Zijn eigen ambities kon Vietto vergeten. Gedesillusioneerd, uitgeput en verslagen zette de knecht zich neer op een muurtje. Minutenlang wachtte hij daar in tranen op een nieuwe fiets. Het eindpodium, laat staan de winst, was definitief verloren. Een fotograaf die toevallig in de buurt stond, maakte er een foto van die de hele wielerwereld rondging.

Als kleine troost mocht Vietto de dag erna nog winnen in Pau, maar de Tour winnen zat er niet meer in.
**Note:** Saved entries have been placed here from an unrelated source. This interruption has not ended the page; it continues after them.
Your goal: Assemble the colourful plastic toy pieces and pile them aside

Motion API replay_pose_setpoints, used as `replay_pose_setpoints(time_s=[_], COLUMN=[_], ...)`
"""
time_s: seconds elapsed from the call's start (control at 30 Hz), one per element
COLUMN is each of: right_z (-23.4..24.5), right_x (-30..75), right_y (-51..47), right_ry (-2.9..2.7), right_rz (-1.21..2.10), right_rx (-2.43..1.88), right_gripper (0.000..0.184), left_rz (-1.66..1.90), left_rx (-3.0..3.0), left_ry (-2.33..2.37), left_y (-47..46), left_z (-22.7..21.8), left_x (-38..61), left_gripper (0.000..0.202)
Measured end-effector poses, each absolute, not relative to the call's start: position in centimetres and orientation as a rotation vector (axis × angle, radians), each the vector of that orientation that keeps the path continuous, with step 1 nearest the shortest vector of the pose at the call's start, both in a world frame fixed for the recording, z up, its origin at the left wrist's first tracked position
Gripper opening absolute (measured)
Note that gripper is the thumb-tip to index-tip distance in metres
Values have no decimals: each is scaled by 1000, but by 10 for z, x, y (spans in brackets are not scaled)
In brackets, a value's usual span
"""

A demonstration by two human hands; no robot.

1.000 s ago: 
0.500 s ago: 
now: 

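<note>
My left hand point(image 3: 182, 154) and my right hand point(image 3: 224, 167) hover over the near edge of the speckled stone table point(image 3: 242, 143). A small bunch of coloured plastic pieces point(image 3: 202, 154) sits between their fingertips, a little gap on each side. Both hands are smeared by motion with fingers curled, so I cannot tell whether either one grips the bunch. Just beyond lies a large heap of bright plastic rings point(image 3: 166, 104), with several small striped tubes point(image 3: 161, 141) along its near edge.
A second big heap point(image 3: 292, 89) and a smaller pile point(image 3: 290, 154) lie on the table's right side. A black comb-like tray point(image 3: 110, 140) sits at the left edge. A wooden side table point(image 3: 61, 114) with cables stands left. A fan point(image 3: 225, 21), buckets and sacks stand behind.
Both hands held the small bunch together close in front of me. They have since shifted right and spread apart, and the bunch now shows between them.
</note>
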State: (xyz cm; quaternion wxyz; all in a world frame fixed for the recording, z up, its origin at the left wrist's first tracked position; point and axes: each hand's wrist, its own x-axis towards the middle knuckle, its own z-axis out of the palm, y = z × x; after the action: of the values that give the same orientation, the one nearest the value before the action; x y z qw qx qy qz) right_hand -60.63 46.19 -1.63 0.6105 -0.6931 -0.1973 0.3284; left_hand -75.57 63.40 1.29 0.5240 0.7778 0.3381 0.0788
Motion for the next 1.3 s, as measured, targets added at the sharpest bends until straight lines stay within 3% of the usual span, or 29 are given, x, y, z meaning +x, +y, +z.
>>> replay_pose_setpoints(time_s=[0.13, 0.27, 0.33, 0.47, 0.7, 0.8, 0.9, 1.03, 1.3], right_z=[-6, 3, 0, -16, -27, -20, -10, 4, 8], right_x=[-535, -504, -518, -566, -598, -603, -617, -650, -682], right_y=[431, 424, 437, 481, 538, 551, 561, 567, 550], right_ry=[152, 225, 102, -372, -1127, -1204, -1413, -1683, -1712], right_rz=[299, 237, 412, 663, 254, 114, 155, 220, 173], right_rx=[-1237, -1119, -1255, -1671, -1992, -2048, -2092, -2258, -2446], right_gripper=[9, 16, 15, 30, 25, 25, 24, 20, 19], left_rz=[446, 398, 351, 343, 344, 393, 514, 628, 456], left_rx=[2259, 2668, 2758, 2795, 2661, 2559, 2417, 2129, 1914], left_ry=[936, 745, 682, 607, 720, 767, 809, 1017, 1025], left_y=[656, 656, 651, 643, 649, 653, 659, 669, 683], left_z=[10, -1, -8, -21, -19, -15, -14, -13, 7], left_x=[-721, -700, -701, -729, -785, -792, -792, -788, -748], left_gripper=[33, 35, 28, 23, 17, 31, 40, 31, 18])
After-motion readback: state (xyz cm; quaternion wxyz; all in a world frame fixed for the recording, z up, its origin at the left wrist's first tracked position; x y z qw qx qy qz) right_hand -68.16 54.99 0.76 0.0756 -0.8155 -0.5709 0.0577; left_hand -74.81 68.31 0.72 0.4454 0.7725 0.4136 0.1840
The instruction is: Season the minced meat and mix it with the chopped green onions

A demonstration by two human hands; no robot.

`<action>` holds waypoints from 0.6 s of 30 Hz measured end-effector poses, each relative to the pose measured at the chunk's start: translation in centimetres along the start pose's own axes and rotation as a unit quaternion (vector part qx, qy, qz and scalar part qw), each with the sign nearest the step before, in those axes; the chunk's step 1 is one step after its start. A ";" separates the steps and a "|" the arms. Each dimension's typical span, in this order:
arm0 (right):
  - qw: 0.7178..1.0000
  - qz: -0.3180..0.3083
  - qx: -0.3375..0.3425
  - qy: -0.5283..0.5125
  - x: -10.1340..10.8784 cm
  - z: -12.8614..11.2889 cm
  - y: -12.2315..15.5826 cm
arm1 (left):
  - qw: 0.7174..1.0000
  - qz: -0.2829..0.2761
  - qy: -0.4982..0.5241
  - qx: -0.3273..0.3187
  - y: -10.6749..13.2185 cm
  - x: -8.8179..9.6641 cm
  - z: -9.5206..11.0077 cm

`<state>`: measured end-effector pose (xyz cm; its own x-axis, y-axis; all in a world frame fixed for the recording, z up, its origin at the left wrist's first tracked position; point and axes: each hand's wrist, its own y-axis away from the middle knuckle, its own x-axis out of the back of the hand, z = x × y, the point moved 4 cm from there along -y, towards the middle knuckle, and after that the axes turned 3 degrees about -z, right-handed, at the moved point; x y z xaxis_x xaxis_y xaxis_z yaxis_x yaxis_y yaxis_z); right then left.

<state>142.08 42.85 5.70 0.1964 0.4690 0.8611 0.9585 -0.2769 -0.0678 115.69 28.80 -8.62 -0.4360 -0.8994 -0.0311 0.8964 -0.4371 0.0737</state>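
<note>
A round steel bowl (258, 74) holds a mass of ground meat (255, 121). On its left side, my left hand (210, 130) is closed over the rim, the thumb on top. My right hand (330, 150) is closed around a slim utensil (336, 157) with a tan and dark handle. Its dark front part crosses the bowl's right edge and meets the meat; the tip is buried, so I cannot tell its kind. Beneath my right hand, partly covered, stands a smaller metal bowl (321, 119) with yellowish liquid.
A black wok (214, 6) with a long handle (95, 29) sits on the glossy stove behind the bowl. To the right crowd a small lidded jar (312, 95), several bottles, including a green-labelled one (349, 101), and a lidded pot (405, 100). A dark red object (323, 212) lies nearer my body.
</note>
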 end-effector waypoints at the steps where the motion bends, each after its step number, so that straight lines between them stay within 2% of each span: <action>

Ook de jaren die volgden maakte Vietto indruk, maar lukte het niet om de Tour te winnen. In 1939 werd hij tweede in het eindklassement en leek hij klaar om in de volgende jaren alsnog de Tourwinst te behalen, die hij zo verdiende.

De Tweede Wereldoorlog maakte een bruusk einde aan die droom. In 1947 probeerde Vietto het nog één keer. Hij droeg zelfs nog een paar dagen de gele trui, maar het lichaam was te oud en in de tijdrit moest hij het hoofd definitief buigen. René Vietto zou nooit kampioen worden. Voor altijd bleef hij vooral de beste knecht aller tijden.